Guest blog written by Charlie Ashton.
This topic is especially important for service providers exploring the new business opportunities enabled by edge compute. Applications like smart stadiums, augmented reality, Industrial IoT, connected vehicles and HD video all represent the opportunity to sell new kinds of services to new categories of customers, boosting top-line revenue and market share.
These innovative new applications can’t be hosted on standard centralised IT infrastructure. They need a purpose-built edge compute platform, specially designed to provide ultra-low latency performance, comprehensive device-to-cloud security, telco-grade uptime and support for small footprint configurations. Typically, the edge compute platform will be very different from the enterprise-class core infrastructure that is running in the service provider’s cloud data centre.
Cost-effective federation between distributed clouds is key to efficiently instantiating edge and core clouds based on cloud-agnostic abstraction. At Mobile World Congress in Barcelona next week, VMware and Wind River will join forces to demonstrate the kind of federation that makes this possible. Win River will also demonstrate the use of ONAP to orchestrate multi-tenant services running across multiple clouds.

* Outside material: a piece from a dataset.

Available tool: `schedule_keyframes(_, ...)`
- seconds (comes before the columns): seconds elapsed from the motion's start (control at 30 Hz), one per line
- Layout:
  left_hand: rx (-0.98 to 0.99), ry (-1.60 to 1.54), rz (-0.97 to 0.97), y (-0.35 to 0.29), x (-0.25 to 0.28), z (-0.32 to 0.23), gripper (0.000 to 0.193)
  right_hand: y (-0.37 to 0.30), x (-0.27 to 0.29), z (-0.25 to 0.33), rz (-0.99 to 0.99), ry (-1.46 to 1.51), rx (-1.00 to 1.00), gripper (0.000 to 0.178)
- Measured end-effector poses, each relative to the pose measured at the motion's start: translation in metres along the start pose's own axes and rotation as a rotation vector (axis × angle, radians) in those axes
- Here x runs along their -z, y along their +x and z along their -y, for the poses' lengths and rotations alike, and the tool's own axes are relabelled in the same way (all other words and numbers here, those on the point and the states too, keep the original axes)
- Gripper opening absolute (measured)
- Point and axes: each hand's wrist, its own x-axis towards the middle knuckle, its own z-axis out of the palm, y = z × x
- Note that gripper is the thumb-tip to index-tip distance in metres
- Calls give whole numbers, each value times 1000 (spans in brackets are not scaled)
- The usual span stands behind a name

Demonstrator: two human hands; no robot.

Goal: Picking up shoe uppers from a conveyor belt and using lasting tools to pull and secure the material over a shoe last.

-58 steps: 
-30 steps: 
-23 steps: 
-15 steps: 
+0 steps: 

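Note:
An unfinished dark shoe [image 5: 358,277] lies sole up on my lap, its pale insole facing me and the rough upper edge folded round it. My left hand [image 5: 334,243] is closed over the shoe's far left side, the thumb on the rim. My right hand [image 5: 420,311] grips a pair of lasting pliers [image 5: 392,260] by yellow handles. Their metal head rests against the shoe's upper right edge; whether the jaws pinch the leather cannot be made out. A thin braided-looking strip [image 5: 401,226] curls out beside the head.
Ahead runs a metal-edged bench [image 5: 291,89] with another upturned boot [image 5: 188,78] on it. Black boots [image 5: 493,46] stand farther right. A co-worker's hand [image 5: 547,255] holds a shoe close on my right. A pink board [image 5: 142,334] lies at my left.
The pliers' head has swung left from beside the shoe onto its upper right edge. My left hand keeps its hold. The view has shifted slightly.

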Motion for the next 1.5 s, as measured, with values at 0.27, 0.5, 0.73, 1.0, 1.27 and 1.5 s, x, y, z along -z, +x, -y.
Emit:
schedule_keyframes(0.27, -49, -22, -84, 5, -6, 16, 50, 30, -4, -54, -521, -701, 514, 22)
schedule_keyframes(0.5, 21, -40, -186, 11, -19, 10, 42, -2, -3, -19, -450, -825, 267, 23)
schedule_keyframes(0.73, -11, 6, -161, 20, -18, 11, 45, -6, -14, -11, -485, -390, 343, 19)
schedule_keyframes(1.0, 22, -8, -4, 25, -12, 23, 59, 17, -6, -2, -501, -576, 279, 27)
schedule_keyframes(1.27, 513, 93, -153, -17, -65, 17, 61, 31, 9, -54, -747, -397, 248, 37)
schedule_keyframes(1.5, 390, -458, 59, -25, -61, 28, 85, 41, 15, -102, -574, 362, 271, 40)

This MWC demo is the result of work done within the ONAP Multi-VIM / Cloud Project, for which both VMware and Wind River are leading contributors. The goal of this project is to enable ONAP to design and deploy cloud-agnostic infrastructure environments, for example OpenStack and its different distributions, public and private clouds and micro services containers.

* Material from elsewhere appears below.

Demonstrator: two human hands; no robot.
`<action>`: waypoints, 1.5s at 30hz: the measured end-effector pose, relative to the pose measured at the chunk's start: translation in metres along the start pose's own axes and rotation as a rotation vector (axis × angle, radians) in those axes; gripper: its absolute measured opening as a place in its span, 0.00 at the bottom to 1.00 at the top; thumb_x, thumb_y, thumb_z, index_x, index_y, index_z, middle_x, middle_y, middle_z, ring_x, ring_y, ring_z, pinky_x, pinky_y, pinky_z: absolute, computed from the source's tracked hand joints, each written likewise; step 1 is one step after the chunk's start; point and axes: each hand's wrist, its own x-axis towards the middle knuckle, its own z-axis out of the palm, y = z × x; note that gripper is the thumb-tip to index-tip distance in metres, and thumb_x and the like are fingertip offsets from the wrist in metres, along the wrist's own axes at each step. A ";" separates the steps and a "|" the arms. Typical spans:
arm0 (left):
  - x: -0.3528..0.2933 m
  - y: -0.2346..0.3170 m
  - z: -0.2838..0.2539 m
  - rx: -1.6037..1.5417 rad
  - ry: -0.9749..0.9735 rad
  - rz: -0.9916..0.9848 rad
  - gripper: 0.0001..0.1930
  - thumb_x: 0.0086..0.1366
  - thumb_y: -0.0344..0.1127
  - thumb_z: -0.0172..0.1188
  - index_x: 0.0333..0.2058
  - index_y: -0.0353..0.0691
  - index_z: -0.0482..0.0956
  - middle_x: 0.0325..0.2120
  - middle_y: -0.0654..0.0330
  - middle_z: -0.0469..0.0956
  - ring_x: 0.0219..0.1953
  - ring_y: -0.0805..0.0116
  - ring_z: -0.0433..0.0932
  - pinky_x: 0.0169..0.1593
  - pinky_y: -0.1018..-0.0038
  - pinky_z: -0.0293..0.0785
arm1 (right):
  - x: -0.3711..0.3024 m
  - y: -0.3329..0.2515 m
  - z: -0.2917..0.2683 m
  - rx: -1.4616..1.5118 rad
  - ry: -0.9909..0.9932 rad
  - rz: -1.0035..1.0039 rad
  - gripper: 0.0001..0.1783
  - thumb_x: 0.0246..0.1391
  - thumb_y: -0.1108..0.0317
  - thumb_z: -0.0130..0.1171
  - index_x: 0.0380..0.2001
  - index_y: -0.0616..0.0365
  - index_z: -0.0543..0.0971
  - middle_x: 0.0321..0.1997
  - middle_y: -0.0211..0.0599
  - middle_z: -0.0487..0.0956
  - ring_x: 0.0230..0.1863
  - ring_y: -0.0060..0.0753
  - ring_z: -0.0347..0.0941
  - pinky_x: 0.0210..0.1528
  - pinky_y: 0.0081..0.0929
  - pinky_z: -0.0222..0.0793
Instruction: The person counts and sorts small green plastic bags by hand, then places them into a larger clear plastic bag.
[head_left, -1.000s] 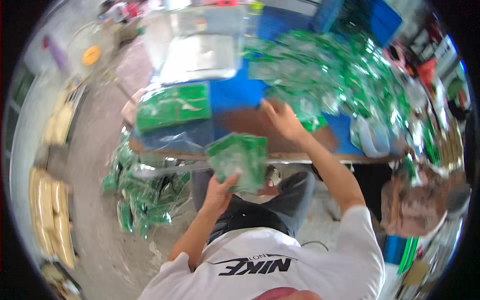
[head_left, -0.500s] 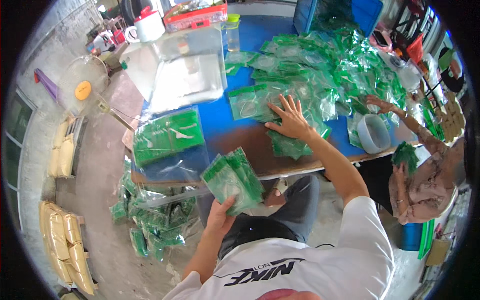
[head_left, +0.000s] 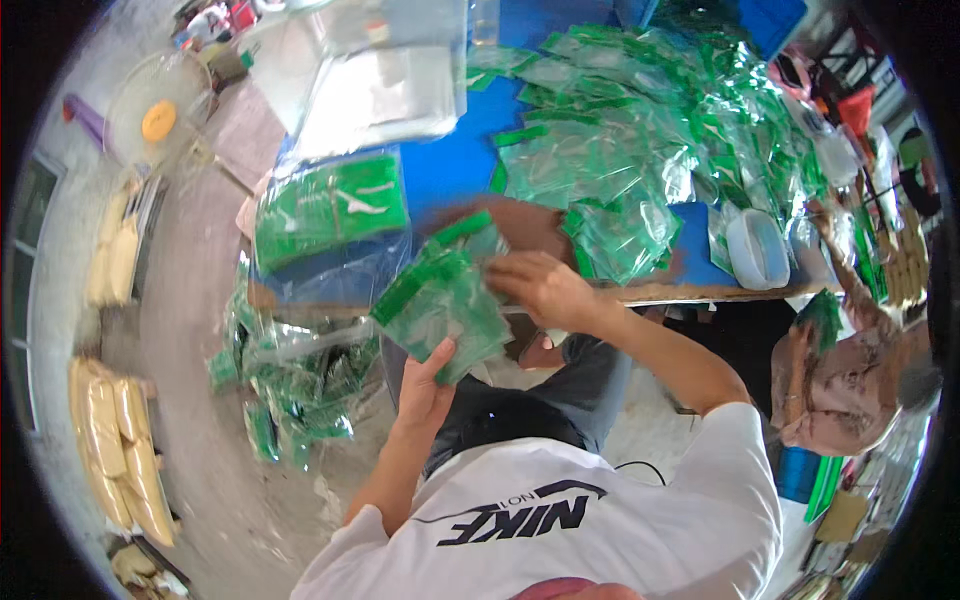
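Observation:
My left hand (head_left: 428, 382) grips a fanned stack of clear plastic packets (head_left: 440, 312) with green top bands, thumb on the front one, just off the table's near edge. Fingers bent together, my right hand (head_left: 548, 290) holds a single clear packet (head_left: 484, 238) by its right side, against the back of that stack. What lies inside the packets is too blurred to name. Beyond my right hand, a large loose pile of similar packets (head_left: 620, 150) covers the right of the blue table (head_left: 432, 190). Left of the stack lies a neat green bundle (head_left: 330, 212) in clear plastic.
A white plastic tub (head_left: 757, 250) stands near the table's right front edge. Beside it a co-worker holds green packets (head_left: 820, 320). Bagged green packets (head_left: 300, 385) lie on the floor at left, near a standing fan (head_left: 158, 118). Clear plastic sheets (head_left: 385, 100) lie at the back left.
My right hand has left the pile and come back to the stack, bringing a packet with it. My left hand still holds the stack. The whole view has shifted slightly.

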 end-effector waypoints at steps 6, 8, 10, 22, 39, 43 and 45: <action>0.003 -0.009 -0.002 0.105 0.018 -0.013 0.30 0.58 0.26 0.70 0.58 0.36 0.67 0.52 0.57 0.74 0.56 0.60 0.74 0.59 0.63 0.73 | 0.037 0.057 -0.007 -0.123 0.303 0.168 0.21 0.60 0.59 0.55 0.52 0.62 0.76 0.55 0.57 0.76 0.55 0.60 0.72 0.56 0.49 0.69; -0.015 -0.005 0.006 0.218 -0.080 0.081 0.31 0.56 0.26 0.71 0.57 0.36 0.67 0.52 0.56 0.74 0.56 0.60 0.74 0.57 0.63 0.74 | 0.024 0.077 -0.012 -0.384 0.093 0.313 0.30 0.64 0.50 0.53 0.60 0.61 0.70 0.67 0.57 0.65 0.69 0.63 0.57 0.69 0.57 0.54; -0.028 -0.004 -0.002 0.338 -0.137 0.223 0.32 0.55 0.25 0.71 0.57 0.37 0.68 0.52 0.57 0.74 0.56 0.60 0.74 0.57 0.63 0.75 | 0.018 0.066 -0.013 -0.374 0.004 0.301 0.31 0.64 0.49 0.52 0.61 0.60 0.70 0.68 0.55 0.63 0.72 0.64 0.52 0.71 0.60 0.49; 0.025 -0.026 -0.021 0.000 -0.058 -0.135 0.30 0.64 0.34 0.65 0.62 0.37 0.64 0.57 0.56 0.72 0.62 0.56 0.70 0.67 0.56 0.66 | 0.024 0.032 -0.029 -0.021 0.007 0.281 0.26 0.62 0.56 0.56 0.56 0.64 0.73 0.65 0.55 0.68 0.68 0.59 0.59 0.68 0.56 0.54; 0.010 -0.017 -0.036 -0.181 -0.105 -0.203 0.30 0.63 0.29 0.63 0.63 0.37 0.64 0.58 0.54 0.71 0.62 0.56 0.70 0.67 0.55 0.64 | -0.029 -0.069 0.015 -0.016 -0.096 0.209 0.22 0.60 0.62 0.55 0.52 0.67 0.75 0.70 0.64 0.59 0.73 0.68 0.50 0.73 0.56 0.47; 0.013 -0.019 -0.033 -0.138 -0.070 -0.163 0.30 0.65 0.34 0.61 0.64 0.36 0.62 0.60 0.52 0.70 0.64 0.50 0.67 0.68 0.47 0.62 | -0.022 -0.058 -0.013 0.361 0.056 0.313 0.22 0.60 0.62 0.56 0.51 0.68 0.75 0.63 0.60 0.69 0.69 0.64 0.59 0.71 0.50 0.54; 0.012 -0.017 -0.036 -0.151 -0.070 -0.188 0.29 0.66 0.35 0.61 0.63 0.37 0.63 0.60 0.52 0.70 0.64 0.51 0.68 0.68 0.48 0.63 | -0.004 -0.036 -0.032 -0.069 0.181 0.355 0.28 0.60 0.56 0.58 0.56 0.66 0.72 0.61 0.59 0.71 0.67 0.63 0.61 0.70 0.49 0.56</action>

When you visit this demo at MWC, you’ll see ONAP orchestrating services that run in a federated configuration across two different clouds: Wind River Titanium Cloud at the edge and VMware vCloud NFV OpenStack Edition in the core.
In one use case, the service is a virtual CPE and in a second example, it’s a virtual IMS. In both scenarios, the edge component of the service runs on Wind River Titanium Cloud while the core component runs on VMware VIO. ONAP orchestrates and automates the flow of data between the edge and core clouds, controlling overall service provisioning and lifecycle management.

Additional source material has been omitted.